Electron transport properties of the Au21 NP assemblies. a Room temperature conductivity of the single crystals of [Au21(SR)12(PCP)2]+[AgCl2] (green) and [Au21(SR)12(PCP)2]+[Cl] (red), respectively. b Schematic diagram of the electron hopping in Au21 NP assemblies. Different configurations of the interacting π–π pairs result in different height of tunneling barriers (white solid squares), thus changing the electron conductivity (e represents the electron; σ is the conductivity; d is the interparticle distance, and β is the tunneling decay constant)


In conclusion, a hierarchical fibrous assembly of Au NPs is realized and further modulated with atomic precision via tailoring the surface “hook,” which is composed of four phenyl rings associated with a specific counterion. This work presents an experimentally well-defined, atomic-level answer to the long-time discussed question, that is, how “sticky” ligands and associated counterions could guide the self-assembly of NPs. Especially, we have demonstrated the power of the counterion in exquisitely modulating the structure and property of hierarchical assemblies. This work offers a new insight into the structural factors for controlling the electron transport in NP assemblies and enhances our abilities to create new hierarchical NP assemblies with desired structures and properties.



[Au23(SR)16][TOA]+ and [Au21(SR)12(PCP)2]+[AgCl2] were synthesized and crystallized by previously reported methods39,40. To synthesize the new [Au21(SR)12(PCP)2]+[Cl], 20 mg [Au23(SR)16][TOA]+ and 20 mg [Au21(SR)12(PCP)2]+[AgCl2] were first dissolved in 3 ml DCM and then allowed to react for ~3 h at room temperature, which led to the [Au21(SR)12(PCP)2]+[Cl] product. To grow 3D single crystals, DCM solution containing the Au NPs was transferred to a glass tube and pentane (~10 times DCM) was diffused into the solution at room temperature for ~2 days.
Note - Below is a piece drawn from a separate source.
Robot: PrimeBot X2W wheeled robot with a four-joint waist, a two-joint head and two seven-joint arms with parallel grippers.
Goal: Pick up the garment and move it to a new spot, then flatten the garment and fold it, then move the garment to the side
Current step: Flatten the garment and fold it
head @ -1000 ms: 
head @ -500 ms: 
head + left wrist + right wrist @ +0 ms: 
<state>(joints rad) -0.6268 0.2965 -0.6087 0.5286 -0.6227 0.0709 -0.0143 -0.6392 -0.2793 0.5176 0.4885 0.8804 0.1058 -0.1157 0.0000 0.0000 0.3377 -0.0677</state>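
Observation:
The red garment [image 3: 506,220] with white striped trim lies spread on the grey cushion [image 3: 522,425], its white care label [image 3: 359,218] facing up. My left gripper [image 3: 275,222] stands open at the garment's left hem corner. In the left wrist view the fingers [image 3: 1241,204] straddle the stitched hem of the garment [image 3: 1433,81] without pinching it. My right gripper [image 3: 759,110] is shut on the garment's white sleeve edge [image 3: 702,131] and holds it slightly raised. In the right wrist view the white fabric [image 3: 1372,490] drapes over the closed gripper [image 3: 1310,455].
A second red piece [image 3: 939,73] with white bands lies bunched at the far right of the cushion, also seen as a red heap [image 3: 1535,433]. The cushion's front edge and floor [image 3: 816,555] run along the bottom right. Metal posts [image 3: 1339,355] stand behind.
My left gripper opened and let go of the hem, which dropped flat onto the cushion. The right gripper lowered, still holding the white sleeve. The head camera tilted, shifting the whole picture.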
To achieve the 1D self-assembly of each of the two types of Au21 NPs, the amount of pentane was reduced to ~1:1 (pentane/DCM). TEM measurements were performed on a JEOL-2000EX microscope operating at 200 kV. Scanning electron microscopy (SEM) was conducted on a ZEISS Sigma 500 VP SEM microscope. Details of the X-ray crystallographic analysis are provided in Supplementary Methods.

Electrical transport measurements

Single crystals of the [Au21(SR)12(PCP)2]+[AgCl2] and [Au21(SR)12(PCP)2]+[Cl] NPs were selected and adhered to a glass slide. Contacts were made by painting to opposite sides of the crystal with conductive silver paint (Ted Pella 16032). IV curves were collected on a probe station (Agilent Semiconductor Parameter Analyzer 4155C). A linear fit was applied to the IV curves and resistance was extracted. Resistivity was calculated by measuring the dimensions of each sample with an optical microscope.